O título vem apenas de um velho provérbio que continua muito atual: quem não arrisca dificilmente chega a algum lado.
Fez, recentemente, 30 (!) anos que escrevi pela primeira vez para o Diário. Na altura estava a estudar na Suécia. Longe da ilha, da família e das rotinas habituais, mas com a Madeira sempre muito presente.
Num impulso, decidi escrever uma carta para a redação. Disse que gostava de escrever e que estaria interessado em colaborar. E, já agora, acrescentei que tinha vários artigos preparados...
A verdade? Ainda não tinha escrito nenhum.
Algum tempo depois e com muita surpresa, recebi, mesmo, um telefonema da Madeira. Do outro lado da linha agradeceram o contacto e convidaram-me a enviar os textos. Foi assim, de forma simples e inesperada, que começou uma ligação que já dura há três décadas.
Ao longo destes anos fui escrevendo sobre diferentes temas: viagens, ideias, marketing, turismo e, muitas vezes, sobre a própria Madeira.
Curiosamente, a minha vida profissional acabaria também por seguir caminhos muito próximos deste universo da comunicação. Grande parte do meu percurso desenvolveu-se nas áreas do marketing e do turismo — sectores onde contar histórias, criar ligações, promover lugares e juntar conhecimento com a experiência faz toda a diferença.
Ao longo do tempo tive a oportunidade de trabalhar em projetos ligados à promoção da Madeira, a marcas de referência da Madeira, ao desenvolvimento de experiências turísticas e à valorização daquilo que torna esta ilha especial. No fundo, marketing, turismo e escrita têm algo em comum: todos procuram despertar curiosidade, criar ligações e aproximar pessoas de lugares ou produtos.
Quando olho para trás, percebo que tudo começou com um gesto simples: tomar iniciativa.
Não havia garantias.
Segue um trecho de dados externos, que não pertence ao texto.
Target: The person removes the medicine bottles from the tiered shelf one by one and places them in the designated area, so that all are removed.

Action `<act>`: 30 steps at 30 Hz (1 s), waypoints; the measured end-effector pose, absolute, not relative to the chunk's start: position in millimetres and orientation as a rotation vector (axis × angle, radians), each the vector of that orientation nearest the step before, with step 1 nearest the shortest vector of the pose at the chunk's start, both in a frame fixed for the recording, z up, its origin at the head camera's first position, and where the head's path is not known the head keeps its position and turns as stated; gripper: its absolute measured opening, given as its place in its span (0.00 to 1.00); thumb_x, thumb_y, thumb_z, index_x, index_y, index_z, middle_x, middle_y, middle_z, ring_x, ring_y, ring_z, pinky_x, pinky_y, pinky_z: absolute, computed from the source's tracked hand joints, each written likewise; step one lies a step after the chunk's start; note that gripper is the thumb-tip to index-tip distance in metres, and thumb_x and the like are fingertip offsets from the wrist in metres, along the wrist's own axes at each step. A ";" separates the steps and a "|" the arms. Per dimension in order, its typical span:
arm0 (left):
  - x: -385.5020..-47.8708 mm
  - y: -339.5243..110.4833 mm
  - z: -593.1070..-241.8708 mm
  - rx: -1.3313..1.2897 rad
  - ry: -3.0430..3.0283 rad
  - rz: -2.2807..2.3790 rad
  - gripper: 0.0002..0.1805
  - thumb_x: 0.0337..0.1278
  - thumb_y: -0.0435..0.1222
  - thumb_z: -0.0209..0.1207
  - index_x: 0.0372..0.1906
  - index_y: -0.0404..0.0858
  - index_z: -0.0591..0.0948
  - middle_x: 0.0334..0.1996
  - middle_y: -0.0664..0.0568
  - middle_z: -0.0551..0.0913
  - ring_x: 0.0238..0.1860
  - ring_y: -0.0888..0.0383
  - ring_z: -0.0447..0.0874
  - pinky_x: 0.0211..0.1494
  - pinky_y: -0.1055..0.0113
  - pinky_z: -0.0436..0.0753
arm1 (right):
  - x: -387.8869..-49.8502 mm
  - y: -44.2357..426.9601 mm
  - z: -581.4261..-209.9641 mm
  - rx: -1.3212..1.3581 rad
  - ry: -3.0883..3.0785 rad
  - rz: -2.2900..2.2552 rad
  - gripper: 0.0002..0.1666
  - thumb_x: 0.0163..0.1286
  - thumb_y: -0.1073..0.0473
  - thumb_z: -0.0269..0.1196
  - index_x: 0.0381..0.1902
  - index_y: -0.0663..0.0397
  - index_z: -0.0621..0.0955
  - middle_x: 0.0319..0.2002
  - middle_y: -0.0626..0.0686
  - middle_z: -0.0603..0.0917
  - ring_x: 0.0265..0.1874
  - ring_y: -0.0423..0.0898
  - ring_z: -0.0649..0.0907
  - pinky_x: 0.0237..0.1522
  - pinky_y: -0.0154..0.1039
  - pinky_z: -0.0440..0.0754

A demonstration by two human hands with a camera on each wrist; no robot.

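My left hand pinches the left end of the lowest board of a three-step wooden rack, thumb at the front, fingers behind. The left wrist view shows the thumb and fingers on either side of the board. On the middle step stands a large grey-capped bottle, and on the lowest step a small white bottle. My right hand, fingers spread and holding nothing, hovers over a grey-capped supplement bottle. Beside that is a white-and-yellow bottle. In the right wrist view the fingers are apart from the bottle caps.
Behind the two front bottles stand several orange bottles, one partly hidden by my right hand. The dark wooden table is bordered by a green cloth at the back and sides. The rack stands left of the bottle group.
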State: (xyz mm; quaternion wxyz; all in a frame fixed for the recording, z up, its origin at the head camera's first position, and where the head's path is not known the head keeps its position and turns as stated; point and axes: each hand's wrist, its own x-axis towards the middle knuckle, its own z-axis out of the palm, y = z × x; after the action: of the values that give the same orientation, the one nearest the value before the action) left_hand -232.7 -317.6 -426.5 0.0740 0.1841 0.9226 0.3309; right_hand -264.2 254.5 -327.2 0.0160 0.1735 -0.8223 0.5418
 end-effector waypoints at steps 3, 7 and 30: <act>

Não havia certezas. Apenas a vontade de tentar.
Lembro-me de uma frase de Steve Jobs: “As pessoas suficientemente loucas para acreditar que podem mudar alguma coisa são normalmente aquelas que acabam por fazê-lo.” Talvez, naquele momento, tenha tido apenas uma pequena dose dessa “loucura” — a de acreditar que valia a pena tentar.
Passados 30 anos, a mensagem que me apetece deixar, sobretudo aos mais novos, é precisamente essa: arrisquem. Tomem iniciativa. Não esperem sempre que alguém vos convide ou abra a porta. Muitas vezes somos nós que temos de dar o primeiro passo.
Porque muitas vezes só arriscando é que descobrimos do que somos realmente capazes e, só arriscando é que poderemos vir a ser bem-sucedidos.
Nem sempre as coisas correm como esperamos. Mas muitas vezes é desse primeiro passo que nascem caminhos que nunca imaginamos.
Se há 30 anos alguém me dissesse que aquela carta enviada da Suécia iria dar origem a uma ligação tão longa com o Diário, provavelmente não teria acreditado.
Mas às vezes basta isso: ter a coragem de arriscar.
Porque, no fundo, quem não arrisca… não petisca.